Innovation accelerates drive to sustainability

By Rasha Hasaneen, Chief Product and Sustainability Officer, AspenTech April 20, 2023
Sponsored Content

This week, as we pause to mark Earth Day, it’s worth taking the time to highlight the progress that’s been made in recent years to create a more sustainable world, and to reflect on the challenges that still lie ahead.

The reality is that climate change poses a very real threat to life as we know it, and we must all work together if we hope to address it. For asset-intensive industries, one of the most powerful steps in addressing that threat is the energy transition – shifting the energy system away from fossil fuels and toward renewable power sources.

While it’s far from an overnight process, the good news is that progress is clearly being made. Nearly one third of all electricity today comes from renewable sources, billions are being invested in new renewable projects around the globe and a growing number of companies are turning to electrification with renewable power to help reduce their carbon footprint, to cite just a few examples. Though challenges still exist, it’s increasingly clear going forward that technology and innovation will play a key role in helping to overcome them.

We don’t need to wait for those technologies to arrive – they’re already here.

Simply by implementing technologies that already exist, many asset-intensive industries are seeing significant reduction in their greenhouse gas emissions. One example comes in the form of easy-to-implement sustainability models. When combined with industrial optimization software, those models can help companies jumpstart their progress across a host of sustainability targets, from emissions management to the use of renewable energy and more.

Those models, however, are just the start.

To help drive sustainability efforts across specific focus areas, AspenTech has also laid out a series of sustainability pathways, ranging from well-understood approaches like energy efficiency and emissions reduction to emerging technologies like carbon capture and renewable energy to future pathways, including the use of CO2 as feedstock and advanced plastics recycling.

Those pathways, however, also represent targets for innovation. Using advanced modeling and simulation, companies can identify the best, most economic and most scalable processes for the production of green hydrogen or carbon capture utilization and storage before making expensive capital investments.

And once those innovative assets are up and running, digitalization solutions exist that can help companies make faster, better-informed operational decisions as the work to curb emissions.

Real-time decision-support software, built using operational insights technology, can make it easy for companies across asset-intensive industries to bring together data from across the enterprise, visualize and analyze it and take action on items that have the most impact on emissions and waste reduction.

Those innovations, however, don’t exist in a vacuum. For the energy transition to happen fast enough to truly have an impact at the scale and timeline that’s required sustainability technology to truly have an impact on the global scale that’s required, collaboration and co-innovation between industry and digital technology innovators will be critical.

While the notion of collaboration between digital solution providers and customers has long been an established part of business, increasingly companies are building partner ecosystems to accelerate projects around the world or co-innovate with start-ups as they develop new sustainability technology.

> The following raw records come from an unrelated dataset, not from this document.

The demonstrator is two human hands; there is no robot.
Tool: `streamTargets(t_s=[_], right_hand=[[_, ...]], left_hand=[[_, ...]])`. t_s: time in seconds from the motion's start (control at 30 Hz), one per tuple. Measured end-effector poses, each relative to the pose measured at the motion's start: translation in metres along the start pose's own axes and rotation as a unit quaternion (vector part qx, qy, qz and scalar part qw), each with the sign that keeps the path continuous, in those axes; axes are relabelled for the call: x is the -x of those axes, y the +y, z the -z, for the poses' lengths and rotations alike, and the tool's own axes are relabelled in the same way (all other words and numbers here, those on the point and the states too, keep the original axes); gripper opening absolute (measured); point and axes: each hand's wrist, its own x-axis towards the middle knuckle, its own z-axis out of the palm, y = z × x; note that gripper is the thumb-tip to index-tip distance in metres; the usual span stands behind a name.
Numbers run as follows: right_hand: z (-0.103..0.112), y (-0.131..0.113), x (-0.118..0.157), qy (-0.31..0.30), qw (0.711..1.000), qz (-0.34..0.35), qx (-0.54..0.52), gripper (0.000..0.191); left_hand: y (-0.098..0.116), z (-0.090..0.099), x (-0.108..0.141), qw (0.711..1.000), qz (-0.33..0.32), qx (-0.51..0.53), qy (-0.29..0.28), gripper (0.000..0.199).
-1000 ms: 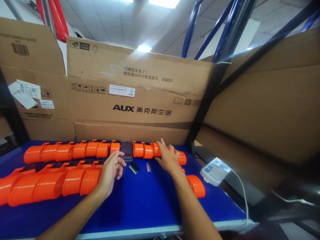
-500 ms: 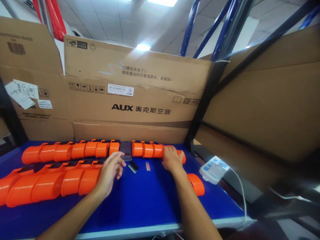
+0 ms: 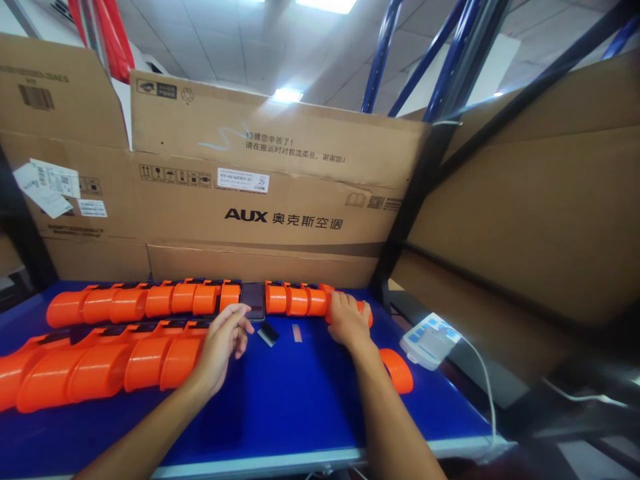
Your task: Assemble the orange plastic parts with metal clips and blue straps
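Note:
Over the blue table (image 3: 300,407), my right hand (image 3: 350,319) is closed round an orange plastic cylinder (image 3: 367,313) at the right end of the back row. Its fingertips are partly hidden. My left hand (image 3: 227,343) hovers with loosely curled fingers and nothing visible in it. It is beside the right end of the front row of orange cylinders (image 3: 143,363). Just beyond it, a dark phone-like slab (image 3: 253,301) sits in a gap in the back row (image 3: 160,300). Small flat pieces, one dark (image 3: 268,334) and one pinkish (image 3: 297,333), lie between my hands.
A single orange cylinder (image 3: 397,371) lies right of my right forearm. A white power strip (image 3: 430,340) with a cable is near the table's right edge. Behind the rows stands a large cardboard sheet (image 3: 190,220), with a dark rack post (image 3: 400,233) at its right.
The view has shifted very slightly. Both hands keep nearly the same positions, the right one still on the orange cylinder.

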Motion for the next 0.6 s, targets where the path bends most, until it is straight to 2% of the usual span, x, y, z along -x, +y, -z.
streamTargets(t_s=[0.13, 0.23, 0.33, 0.43, 0.53, 0.6], right_hand=[[0.005, -0.003, 0.003, 0.115, 0.993, -0.013, -0.021, 0.071], [0.008, -0.005, 0.002, 0.226, 0.971, -0.036, -0.062, 0.066], [0.013, -0.008, 0.000, 0.297, 0.946, -0.010, -0.125, 0.065], [0.019, -0.015, 0.002, 0.307, 0.928, 0.097, -0.187, 0.073], [0.024, -0.030, 0.013, 0.265, 0.906, 0.235, -0.232, 0.078], [0.027, -0.044, 0.024, 0.239, 0.888, 0.297, -0.258, 0.081]], left_hand=[[0.000, 0.000, 0.000, 1.000, 0.001, 0.002, 0.002, 0.046], [-0.001, 0.000, 0.000, 1.000, -0.002, 0.001, 0.003, 0.045], [-0.002, 0.001, 0.000, 1.000, -0.007, 0.002, 0.002, 0.043], [-0.003, 0.001, -0.001, 1.000, -0.020, 0.003, 0.005, 0.040], [-0.003, 0.001, -0.003, 1.000, -0.028, 0.003, 0.009, 0.042], [-0.003, 0.000, -0.004, 0.999, -0.026, 0.016, 0.010, 0.047]])
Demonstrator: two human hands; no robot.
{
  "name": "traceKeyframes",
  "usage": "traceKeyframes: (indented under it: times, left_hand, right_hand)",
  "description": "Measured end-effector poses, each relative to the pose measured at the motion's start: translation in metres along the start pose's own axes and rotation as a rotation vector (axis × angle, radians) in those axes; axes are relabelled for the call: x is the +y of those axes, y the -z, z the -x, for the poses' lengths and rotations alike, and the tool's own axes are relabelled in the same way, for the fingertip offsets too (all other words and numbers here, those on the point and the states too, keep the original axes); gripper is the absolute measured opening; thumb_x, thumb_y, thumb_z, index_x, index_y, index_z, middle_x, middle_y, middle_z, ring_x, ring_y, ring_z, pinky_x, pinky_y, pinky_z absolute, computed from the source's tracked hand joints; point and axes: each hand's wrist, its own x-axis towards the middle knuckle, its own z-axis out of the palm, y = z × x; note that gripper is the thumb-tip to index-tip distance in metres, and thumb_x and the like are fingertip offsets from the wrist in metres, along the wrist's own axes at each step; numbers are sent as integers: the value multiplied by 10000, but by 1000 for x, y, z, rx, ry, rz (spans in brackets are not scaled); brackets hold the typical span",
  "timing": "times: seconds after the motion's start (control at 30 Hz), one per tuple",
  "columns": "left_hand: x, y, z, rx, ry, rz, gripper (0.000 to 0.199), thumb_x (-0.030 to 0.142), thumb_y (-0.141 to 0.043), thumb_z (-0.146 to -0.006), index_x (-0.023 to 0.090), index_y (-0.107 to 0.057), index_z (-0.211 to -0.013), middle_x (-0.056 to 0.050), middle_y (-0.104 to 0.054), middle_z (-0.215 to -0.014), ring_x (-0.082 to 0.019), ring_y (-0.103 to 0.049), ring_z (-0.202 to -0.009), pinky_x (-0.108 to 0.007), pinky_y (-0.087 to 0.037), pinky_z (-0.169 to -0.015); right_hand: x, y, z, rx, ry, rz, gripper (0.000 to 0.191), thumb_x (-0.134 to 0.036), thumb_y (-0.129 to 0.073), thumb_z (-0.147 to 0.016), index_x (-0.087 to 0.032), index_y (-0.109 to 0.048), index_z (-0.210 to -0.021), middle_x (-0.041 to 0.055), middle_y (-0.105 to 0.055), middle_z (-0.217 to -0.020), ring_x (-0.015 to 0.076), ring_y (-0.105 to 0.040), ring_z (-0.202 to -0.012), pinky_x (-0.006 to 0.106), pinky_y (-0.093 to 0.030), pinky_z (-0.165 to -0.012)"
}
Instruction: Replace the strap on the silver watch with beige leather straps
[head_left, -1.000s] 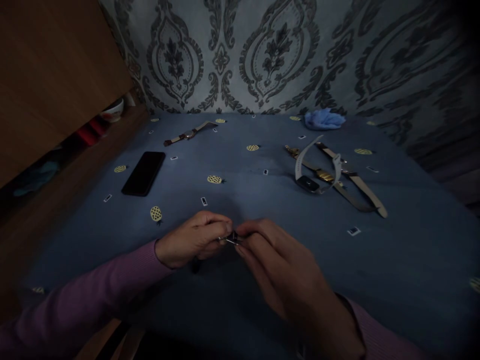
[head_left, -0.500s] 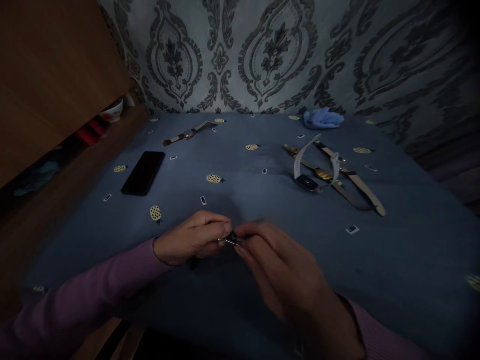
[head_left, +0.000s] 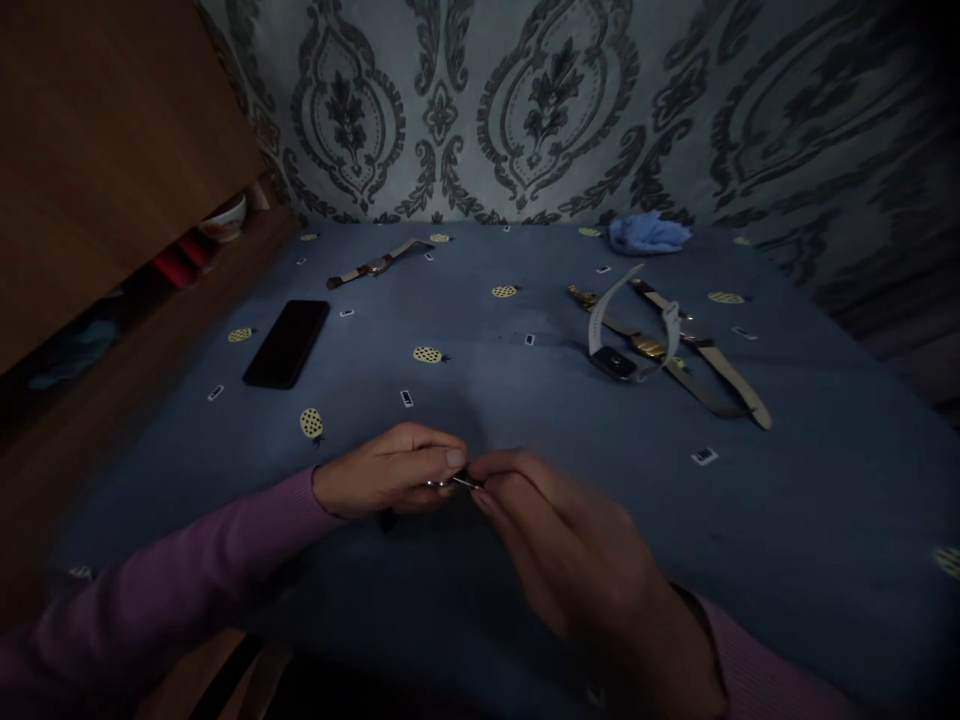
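Note:
Near the front of the table, my left hand (head_left: pixel 401 468) is closed round a small dark thing with a shiny metal rim, which looks like a watch (head_left: pixel 466 482) with a black strap. Most of it is hidden by the fingers; a dark end shows below the left hand. My right hand (head_left: pixel 562 535) pinches the piece that sticks out to the right, thumb and forefinger together. The fingertips of both hands almost meet there.
A black phone (head_left: pixel 286 345) lies at the left, a brown-strap watch (head_left: pixel 376 266) behind it. To the right are a white-strap smartwatch (head_left: pixel 615 362), a gold watch (head_left: pixel 649 347) and a light-strap watch (head_left: pixel 731 380). A blue crumpled cloth (head_left: pixel 649 234) sits by the wall.
The dark piece between my fingertips has tilted and shows thinner; more of the metal rim appears under my left thumb. Both hands stay nearly in place.

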Motion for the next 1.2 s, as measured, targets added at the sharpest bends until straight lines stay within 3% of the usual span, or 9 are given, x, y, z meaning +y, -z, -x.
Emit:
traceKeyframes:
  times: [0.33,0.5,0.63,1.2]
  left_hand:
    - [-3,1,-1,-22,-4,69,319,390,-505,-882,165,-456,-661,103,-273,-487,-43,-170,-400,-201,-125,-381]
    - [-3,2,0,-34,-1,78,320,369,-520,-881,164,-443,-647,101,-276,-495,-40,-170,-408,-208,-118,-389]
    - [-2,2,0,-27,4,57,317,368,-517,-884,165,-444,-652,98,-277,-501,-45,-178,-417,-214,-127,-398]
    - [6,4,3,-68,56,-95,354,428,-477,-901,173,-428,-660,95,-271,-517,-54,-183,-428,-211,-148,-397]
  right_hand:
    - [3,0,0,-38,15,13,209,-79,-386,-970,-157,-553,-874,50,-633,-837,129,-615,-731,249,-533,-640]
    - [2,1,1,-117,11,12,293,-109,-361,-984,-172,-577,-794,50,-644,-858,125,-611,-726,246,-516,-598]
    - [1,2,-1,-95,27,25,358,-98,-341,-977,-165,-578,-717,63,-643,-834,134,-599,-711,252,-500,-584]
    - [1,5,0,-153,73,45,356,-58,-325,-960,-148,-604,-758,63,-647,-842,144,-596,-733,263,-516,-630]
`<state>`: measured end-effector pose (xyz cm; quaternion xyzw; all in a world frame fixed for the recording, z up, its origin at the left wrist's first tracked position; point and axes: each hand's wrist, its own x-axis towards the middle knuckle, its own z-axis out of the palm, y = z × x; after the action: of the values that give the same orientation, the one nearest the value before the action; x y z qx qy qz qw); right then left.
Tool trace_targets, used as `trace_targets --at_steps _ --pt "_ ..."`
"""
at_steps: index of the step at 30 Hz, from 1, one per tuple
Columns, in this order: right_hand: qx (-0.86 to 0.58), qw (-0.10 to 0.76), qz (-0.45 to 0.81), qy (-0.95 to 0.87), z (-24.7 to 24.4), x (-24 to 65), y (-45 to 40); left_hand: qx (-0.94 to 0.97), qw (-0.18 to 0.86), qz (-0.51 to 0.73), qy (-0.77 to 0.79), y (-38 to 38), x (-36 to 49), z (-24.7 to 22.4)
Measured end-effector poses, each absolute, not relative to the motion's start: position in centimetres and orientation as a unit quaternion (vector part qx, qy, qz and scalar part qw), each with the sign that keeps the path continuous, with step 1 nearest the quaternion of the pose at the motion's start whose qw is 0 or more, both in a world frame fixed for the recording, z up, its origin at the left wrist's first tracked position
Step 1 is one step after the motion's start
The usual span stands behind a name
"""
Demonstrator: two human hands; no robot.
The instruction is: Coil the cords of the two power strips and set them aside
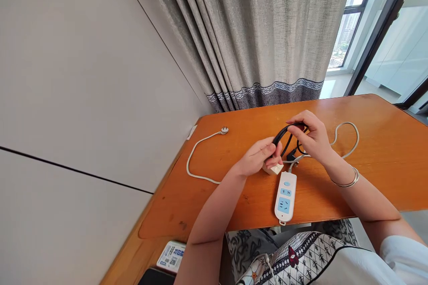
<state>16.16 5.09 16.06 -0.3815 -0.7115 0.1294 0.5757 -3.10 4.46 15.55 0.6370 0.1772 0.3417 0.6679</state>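
Both hands hold a bundled black cable (281, 134) above the wooden table. My left hand (262, 156) is closed round its lower left end, and my right hand (309, 136) pinches the upper right part between thumb and fingers. A black plug (291, 155) on the cable hangs or lies just below, between the hands. Under my left hand is a white block (274, 169), partly hidden. A white power strip (285, 198) with blue socket panels lies near the table's front edge.
On the wooden table (384, 151), a white cord (191, 160) curves left to a white plug (224, 130); another white cord loop (357, 136) lies right. A white-and-blue package (171, 256) and a dark object (155, 277) sit lower left. Curtains (267, 31) hang behind.
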Motion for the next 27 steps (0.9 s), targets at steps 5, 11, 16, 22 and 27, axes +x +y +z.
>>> trace_targets --at_steps 5,11,16,22,27 --pt "-0.389 0.497 0.235 -0.739 14.3 16.3 7.3 0.543 0.675 0.469 0.171 5.1 -4.4 16.4" --pt "-0.368 0.267 0.395 -0.799 13.2 16.0 7.5 0.473 0.579 0.596 0.293 5.2 -6.2 18.2" --pt "-0.47 0.165 0.169 -0.851 13.8 16.1 6.3 0.486 0.521 0.625 0.32 5.5 -6.5 18.8" --pt "-0.469 0.328 -0.068 -0.817 15.5 16.9 5.2 0.501 0.491 0.647 0.3 6.4 -6.6 18.4" --pt "-0.367 0.387 -0.153 -0.832 16.5 16.7 3.6 0.545 0.501 0.618 0.266 6.3 -6.2 17.5"
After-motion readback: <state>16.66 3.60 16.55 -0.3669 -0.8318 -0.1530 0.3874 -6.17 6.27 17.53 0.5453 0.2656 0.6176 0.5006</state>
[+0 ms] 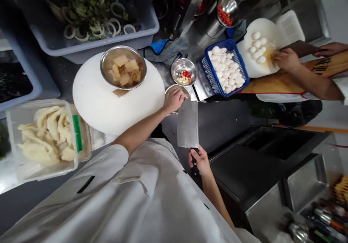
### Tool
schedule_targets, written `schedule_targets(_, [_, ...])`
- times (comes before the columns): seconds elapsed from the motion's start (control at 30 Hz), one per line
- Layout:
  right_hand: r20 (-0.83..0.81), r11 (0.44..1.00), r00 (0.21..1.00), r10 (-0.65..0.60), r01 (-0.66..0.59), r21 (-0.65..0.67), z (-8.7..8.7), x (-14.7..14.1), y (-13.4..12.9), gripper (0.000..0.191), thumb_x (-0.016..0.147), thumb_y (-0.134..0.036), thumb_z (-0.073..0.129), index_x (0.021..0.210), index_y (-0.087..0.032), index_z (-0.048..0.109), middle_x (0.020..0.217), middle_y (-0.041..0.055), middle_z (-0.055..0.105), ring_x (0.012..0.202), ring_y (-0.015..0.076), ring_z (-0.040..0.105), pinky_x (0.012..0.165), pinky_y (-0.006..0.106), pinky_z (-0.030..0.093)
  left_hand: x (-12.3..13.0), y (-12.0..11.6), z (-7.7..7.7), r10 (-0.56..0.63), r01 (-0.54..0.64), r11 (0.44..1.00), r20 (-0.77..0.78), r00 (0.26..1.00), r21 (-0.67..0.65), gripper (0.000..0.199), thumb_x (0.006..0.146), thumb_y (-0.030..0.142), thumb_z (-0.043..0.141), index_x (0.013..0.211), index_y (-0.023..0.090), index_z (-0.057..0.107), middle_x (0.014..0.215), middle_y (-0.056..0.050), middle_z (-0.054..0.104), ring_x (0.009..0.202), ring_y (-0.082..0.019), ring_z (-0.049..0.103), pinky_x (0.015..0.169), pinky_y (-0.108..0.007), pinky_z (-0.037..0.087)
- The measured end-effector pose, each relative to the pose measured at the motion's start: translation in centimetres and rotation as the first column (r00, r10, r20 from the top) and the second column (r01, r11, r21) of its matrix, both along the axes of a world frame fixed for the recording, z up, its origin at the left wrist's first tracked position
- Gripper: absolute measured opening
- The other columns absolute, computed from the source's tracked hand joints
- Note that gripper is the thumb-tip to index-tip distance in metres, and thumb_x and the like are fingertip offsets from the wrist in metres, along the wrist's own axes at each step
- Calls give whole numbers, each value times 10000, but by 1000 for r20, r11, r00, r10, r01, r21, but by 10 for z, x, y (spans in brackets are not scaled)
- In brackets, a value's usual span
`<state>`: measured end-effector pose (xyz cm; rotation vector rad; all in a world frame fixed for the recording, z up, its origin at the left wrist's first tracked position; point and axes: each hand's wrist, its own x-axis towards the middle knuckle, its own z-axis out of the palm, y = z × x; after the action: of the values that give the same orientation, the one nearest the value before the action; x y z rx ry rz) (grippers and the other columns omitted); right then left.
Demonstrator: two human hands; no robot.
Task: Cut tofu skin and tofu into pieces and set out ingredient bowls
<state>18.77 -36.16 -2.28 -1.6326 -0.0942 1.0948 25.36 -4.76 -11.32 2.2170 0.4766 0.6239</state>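
My right hand (200, 160) is wrapped round the dark handle of a cleaver (188, 124), whose broad blade points away from me. My left hand (174, 100) is over a small metal bowl (167, 95), its fingers curled together; what they hold, if anything, is hidden. Just beyond is another metal bowl (178, 66) with chopped red and pale bits. On the round white chopping board (95, 98) stands a larger metal bowl (104, 66) of light brown flat pieces. One such piece (120, 92) lies on the board beside it.
A clear tub (74, 163) of pale, limp pieces is at the left. Behind the board stands a grey bin (95, 49) with greens and rings. A blue basket (217, 87) holds white mushroom-like pieces. At right, a co-worker's hands (288, 60) work with a cleaver on another board (246, 44).
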Motion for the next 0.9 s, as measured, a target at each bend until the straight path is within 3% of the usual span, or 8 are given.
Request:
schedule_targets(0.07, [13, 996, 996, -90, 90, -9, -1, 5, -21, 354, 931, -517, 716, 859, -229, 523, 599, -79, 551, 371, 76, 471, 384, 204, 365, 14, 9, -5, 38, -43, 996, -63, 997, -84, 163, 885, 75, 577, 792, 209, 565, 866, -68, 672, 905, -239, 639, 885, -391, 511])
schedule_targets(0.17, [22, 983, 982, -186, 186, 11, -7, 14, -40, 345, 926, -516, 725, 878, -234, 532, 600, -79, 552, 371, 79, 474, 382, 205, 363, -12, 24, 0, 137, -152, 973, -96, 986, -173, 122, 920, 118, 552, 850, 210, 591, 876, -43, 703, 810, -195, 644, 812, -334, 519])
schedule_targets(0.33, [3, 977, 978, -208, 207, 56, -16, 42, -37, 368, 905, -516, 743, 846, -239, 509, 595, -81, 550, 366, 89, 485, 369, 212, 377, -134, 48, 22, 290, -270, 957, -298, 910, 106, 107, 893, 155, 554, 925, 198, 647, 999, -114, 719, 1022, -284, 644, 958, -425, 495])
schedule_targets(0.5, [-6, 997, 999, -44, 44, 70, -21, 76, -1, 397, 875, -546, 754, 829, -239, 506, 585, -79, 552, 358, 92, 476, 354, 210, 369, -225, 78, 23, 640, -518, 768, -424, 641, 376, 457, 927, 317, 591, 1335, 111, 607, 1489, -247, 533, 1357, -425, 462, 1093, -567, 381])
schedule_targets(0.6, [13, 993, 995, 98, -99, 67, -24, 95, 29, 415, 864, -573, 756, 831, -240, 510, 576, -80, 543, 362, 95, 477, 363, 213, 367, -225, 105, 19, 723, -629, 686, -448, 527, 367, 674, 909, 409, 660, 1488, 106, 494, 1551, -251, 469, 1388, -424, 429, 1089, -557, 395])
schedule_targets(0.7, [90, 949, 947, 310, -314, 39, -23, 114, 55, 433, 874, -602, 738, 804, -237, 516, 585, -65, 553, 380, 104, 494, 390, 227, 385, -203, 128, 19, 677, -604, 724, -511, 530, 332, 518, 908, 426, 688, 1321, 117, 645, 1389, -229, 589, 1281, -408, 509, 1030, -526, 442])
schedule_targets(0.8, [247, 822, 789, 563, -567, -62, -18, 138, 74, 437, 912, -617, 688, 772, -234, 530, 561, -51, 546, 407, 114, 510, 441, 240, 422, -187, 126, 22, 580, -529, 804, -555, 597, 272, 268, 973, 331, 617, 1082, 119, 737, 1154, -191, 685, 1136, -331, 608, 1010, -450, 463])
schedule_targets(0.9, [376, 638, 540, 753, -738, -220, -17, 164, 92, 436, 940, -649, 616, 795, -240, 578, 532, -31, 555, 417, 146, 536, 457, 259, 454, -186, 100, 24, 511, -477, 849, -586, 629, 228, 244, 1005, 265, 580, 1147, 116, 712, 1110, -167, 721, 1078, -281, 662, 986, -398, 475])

Already, some companies are using technology to overcome significant challenges in their industries.

HPCL

In India, Hindustan Petroleum (HPCL) recently launched a project to process 10 percent of all used cooking oil in India as part of an effort to produce greener fuels. The problem, however, was that different oils had different chemical properties, some of which created challenges to the way refineries operate.

Using AspenTech’s molecular modeling capabilities, HPCL created a detailed model of their entire refining operation, allowing them to characterize the used cooking oil feedstock and process it together with conventional feedstocks to produce fuel.

Carbon Engineering

Carbon Engineering is using AspenTech software to accelerate the design and scale up of their carbon capture processes as they work to scale-up and commercialize their technology.

Using engineering modeling, the company proved the economic and technical viability of their invented processes to investors and are now simulating scale-up to understand tradeoffs between capital and operating costs and optimize the construction and dynamic operation of new industrial facilities capable of capturing up to 1 million tons of carbon dioxide per year from the atmosphere.

Salt River project

Based in Phoenix, AZ, the Salt River Project (SRP) is the third-largest public utility in the U.S., providing electricity to more than 1 million customers.

Like many other utilities, SRP faced a number of challenges as renewable energy resources – like solar and wind - expanded rapidly, including managing increasingly dynamic bidirectional power flow and ensuring grid reliability while integrating intermittent power and battery storage sources in the power network.

Using AspenTech’s Digital Grid Management software, SRP was able to create an advanced energy management system that includes transmission, distribution and outage management. Going forward, the company is also working to deploy an advanced distribution management system (ADMS). Taken together, the technology not only adds grid resiliency for today, but also positions SRP to integrate significant additions of renewable sources in the future.

All over the world, Earth Day is a moment for both reflection and action. If we hope to ensure this world remains sustainable for future generations, companies – both large and small – must step up, with new innovations, new ways of doing business and new commitments to making sustainability a part of their culture going forward. It is only by working together that we can make this world a better – and more sustainable – place for everyone.